- Country: United States
- Location: Coffeen, Illinois
- Coordinates: 39°03′33″N 89°24′11″W﻿ / ﻿39.05917°N 89.40306°W
- Status: Decommissioned
- Commission date: Unit 1: 1965 Unit 2: 1972
- Decommission date: Units 1–2: November 2019
- Owner: Vistra Energy

Thermal power station
- Primary fuel: Coal
- Cooling source: Coffeen Lake

Power generation
- Nameplate capacity: 915 MW

= Coffeen Power Station =

Coal power plant in Illinois, US

Coffeen Power Station was a 915 megawatt (MW) coal power plant located south of Coffeen, Illinois, near Coffeen Lake State Fish and Wildlife Area in Montgomery County, Illinois. The plant was owned by Vistra Energy. Coffeen began operations in 1965 and was shut down on November 1, 2019.

==History==
The plant had two units: Unit 1 began operation in 1965 and Unit 2 began operation in 1972. Initially, coal was delivered via conveyor belt from a nearby coal mine. Formerly, the plant had low-sulfur coal delivered from the Powder River Basin. The plant was cooled by Coffeen Lake which was built to support the power plant in mind. Formerly ran by Central Illinois Public Service Company and later Ameren, Ameren sold the plant to current owner Dynegy in 2013. In 2018, Vistra Energy would assume control of Coffeen following its merger with Dynegy. In August 2019, Vistra Energy announced they were shutting down Coffeen by the end of the year in order to meet new revisions under the Multi-Pollutant Standard Rule set by the Illinois Pollution Control Board.

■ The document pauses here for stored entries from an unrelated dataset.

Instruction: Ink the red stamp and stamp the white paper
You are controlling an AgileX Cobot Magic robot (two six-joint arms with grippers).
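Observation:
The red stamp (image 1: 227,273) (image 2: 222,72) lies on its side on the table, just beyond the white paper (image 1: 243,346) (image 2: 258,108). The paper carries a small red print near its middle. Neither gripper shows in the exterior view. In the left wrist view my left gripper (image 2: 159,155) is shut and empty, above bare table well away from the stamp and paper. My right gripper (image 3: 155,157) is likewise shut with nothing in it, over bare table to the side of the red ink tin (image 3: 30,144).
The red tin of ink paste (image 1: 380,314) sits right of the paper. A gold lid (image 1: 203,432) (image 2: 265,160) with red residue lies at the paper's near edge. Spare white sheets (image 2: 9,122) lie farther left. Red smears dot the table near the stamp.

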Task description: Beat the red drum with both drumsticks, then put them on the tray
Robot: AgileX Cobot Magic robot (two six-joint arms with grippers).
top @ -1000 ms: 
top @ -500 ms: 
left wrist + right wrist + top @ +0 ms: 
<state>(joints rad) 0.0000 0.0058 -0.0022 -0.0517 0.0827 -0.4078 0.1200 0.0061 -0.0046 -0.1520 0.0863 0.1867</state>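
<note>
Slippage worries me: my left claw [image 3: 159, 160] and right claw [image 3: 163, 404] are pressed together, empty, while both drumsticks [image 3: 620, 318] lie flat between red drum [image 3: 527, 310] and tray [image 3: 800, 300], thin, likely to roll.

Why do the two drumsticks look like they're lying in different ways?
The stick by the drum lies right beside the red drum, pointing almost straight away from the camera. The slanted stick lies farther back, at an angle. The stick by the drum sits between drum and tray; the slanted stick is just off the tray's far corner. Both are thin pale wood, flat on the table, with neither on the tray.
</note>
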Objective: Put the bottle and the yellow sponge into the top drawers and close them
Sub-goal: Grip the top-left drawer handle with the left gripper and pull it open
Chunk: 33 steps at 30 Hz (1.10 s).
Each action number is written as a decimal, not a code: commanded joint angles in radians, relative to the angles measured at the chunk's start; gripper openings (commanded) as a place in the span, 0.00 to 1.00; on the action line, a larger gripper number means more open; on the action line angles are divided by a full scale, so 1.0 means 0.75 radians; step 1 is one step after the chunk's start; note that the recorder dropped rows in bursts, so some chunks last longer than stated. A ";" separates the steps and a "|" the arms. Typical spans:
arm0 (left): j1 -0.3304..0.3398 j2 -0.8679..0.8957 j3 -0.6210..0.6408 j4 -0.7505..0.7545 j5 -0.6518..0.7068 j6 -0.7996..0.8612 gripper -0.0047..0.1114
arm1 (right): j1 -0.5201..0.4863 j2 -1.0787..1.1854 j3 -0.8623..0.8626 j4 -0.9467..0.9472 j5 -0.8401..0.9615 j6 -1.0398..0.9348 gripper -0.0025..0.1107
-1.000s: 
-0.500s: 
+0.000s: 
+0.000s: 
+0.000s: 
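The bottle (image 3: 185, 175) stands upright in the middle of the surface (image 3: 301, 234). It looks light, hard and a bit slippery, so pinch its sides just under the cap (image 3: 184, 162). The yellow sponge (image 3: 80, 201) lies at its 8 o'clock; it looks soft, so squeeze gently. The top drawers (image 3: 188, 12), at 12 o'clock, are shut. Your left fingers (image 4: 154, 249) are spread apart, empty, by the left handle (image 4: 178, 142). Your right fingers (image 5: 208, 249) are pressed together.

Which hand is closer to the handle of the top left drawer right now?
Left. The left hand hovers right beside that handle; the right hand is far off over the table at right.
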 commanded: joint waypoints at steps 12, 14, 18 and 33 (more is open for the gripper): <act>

==Environmental mitigation==
Coffeen replaced its treatment system in 2009 that reduced chemical discharge into the lake by 35%. The plant went through several mid-life updates with the installation of sulfur dioxide (SO_{2}) scrubbers in 2010 and the replacement of cyclones in 2011. Hitachi's division of Hitachi Power Systems were contracted to manufacture the scrubbers. The scrubber installations were to comply with the State of Illinois' Multi-Pollutant Standards (MPS) set in 2006.